WORK ORDER
From the records below, transcribe exactly the lines that begin at the line with "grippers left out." and end at the line with "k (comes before", both included.

Entries taken from a collection:
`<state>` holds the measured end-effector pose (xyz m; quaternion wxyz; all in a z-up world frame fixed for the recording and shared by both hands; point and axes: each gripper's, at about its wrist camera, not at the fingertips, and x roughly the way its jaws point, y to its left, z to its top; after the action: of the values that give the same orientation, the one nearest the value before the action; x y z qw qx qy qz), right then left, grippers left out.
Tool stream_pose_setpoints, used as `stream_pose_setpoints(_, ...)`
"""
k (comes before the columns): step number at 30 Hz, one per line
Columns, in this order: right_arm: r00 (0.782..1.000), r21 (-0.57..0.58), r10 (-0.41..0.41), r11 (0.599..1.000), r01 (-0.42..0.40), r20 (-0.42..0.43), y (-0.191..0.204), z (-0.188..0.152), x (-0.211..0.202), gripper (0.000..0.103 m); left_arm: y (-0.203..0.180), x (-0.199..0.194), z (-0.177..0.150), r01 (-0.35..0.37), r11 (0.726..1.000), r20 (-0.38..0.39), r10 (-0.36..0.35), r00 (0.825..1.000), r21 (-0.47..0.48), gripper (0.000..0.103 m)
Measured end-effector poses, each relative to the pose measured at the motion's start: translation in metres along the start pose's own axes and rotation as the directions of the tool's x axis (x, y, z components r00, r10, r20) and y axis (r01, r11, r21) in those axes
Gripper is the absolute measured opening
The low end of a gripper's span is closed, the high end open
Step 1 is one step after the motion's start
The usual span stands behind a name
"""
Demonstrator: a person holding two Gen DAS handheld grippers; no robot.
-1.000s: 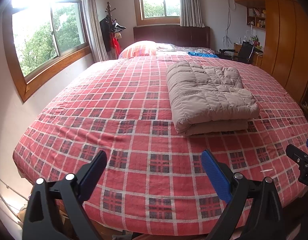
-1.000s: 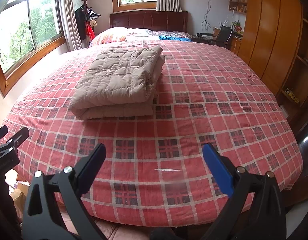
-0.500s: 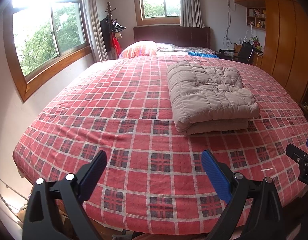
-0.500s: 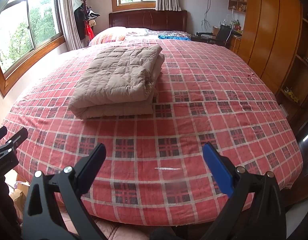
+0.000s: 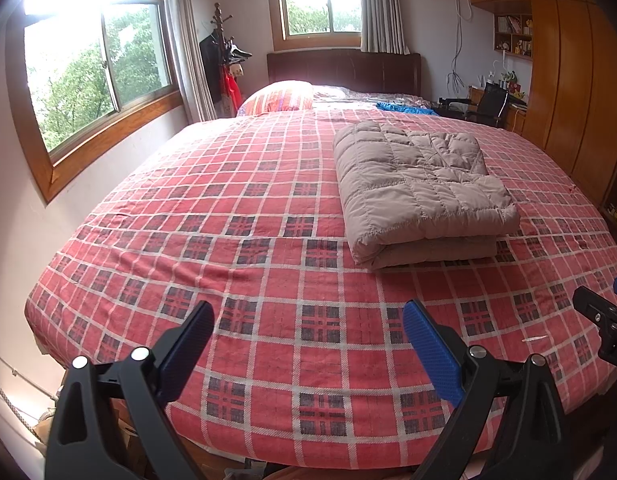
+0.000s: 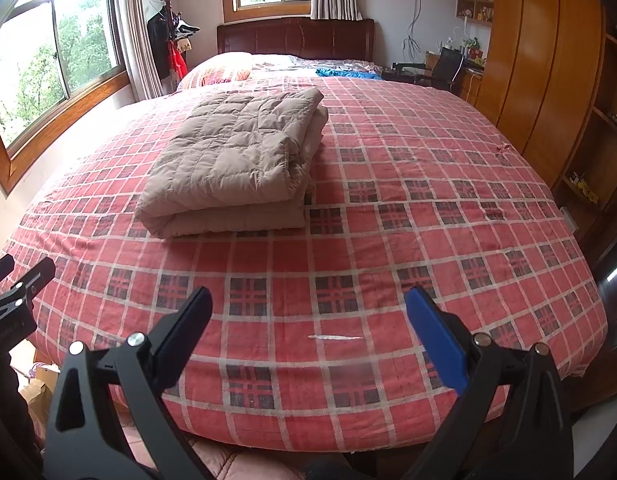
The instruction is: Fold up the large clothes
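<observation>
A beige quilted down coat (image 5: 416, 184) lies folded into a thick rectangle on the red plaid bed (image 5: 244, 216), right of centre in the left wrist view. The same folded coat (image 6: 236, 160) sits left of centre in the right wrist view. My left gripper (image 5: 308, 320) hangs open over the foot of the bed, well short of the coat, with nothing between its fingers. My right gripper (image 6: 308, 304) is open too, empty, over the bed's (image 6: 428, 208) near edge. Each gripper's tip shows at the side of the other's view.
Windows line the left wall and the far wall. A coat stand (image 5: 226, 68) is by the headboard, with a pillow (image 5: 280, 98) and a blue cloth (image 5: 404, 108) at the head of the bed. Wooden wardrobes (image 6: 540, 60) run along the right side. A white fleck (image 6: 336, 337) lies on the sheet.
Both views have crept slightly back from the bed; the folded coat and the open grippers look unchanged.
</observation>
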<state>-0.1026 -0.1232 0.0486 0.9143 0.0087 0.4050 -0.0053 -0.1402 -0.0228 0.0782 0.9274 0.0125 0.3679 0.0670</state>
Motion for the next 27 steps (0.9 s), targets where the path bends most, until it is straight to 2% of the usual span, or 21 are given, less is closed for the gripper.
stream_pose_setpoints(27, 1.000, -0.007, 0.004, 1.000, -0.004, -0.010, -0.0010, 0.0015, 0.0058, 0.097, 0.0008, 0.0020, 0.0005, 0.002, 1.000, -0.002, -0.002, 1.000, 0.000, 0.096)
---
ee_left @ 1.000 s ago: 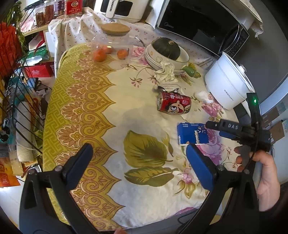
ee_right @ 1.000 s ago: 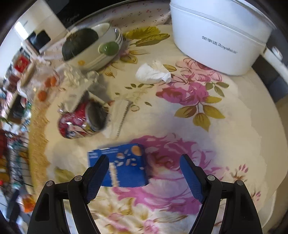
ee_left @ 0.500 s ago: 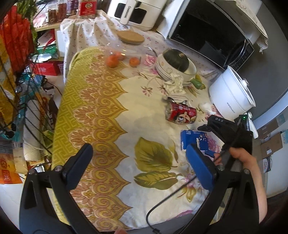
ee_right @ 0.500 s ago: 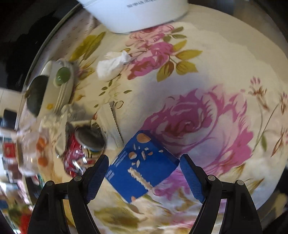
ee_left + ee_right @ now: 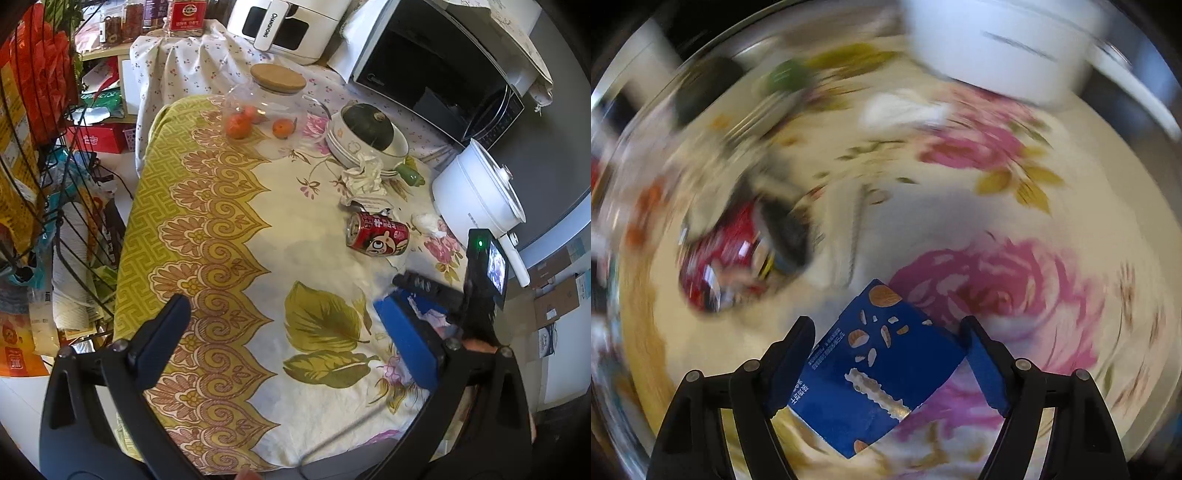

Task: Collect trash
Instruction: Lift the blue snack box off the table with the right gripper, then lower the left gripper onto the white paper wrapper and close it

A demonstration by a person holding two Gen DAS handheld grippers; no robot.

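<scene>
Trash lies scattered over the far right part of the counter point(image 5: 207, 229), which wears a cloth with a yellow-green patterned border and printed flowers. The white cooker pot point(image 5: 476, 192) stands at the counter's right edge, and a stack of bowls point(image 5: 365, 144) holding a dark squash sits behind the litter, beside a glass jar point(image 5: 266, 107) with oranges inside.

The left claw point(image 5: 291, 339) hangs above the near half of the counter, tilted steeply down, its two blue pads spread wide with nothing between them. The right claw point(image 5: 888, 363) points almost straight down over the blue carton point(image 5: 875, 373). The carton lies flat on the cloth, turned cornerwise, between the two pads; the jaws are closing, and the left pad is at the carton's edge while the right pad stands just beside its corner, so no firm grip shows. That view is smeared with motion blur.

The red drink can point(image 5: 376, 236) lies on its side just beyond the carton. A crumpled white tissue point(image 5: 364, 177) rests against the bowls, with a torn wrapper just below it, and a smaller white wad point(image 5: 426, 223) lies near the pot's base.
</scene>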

ANSWER SECTION
`<state>` holds the measured end-effector pose (xyz m; quaternion wxyz; all in a z-up world frame fixed for the recording and shared by both hands; point and axes: each gripper's, at about its wrist camera, not at the fingertips, and x roughly the way its jaws point, y to its left, z to its top; after the action: of the values that give the same orientation, the one nearest the value before the action; x y z qw qx qy qz), right then left, grippers left out.
Tool stream_pose_setpoints, used as `stream_pose_setpoints(_, ...)`
"""
k (comes before the columns): step number at 30 Hz, one per line

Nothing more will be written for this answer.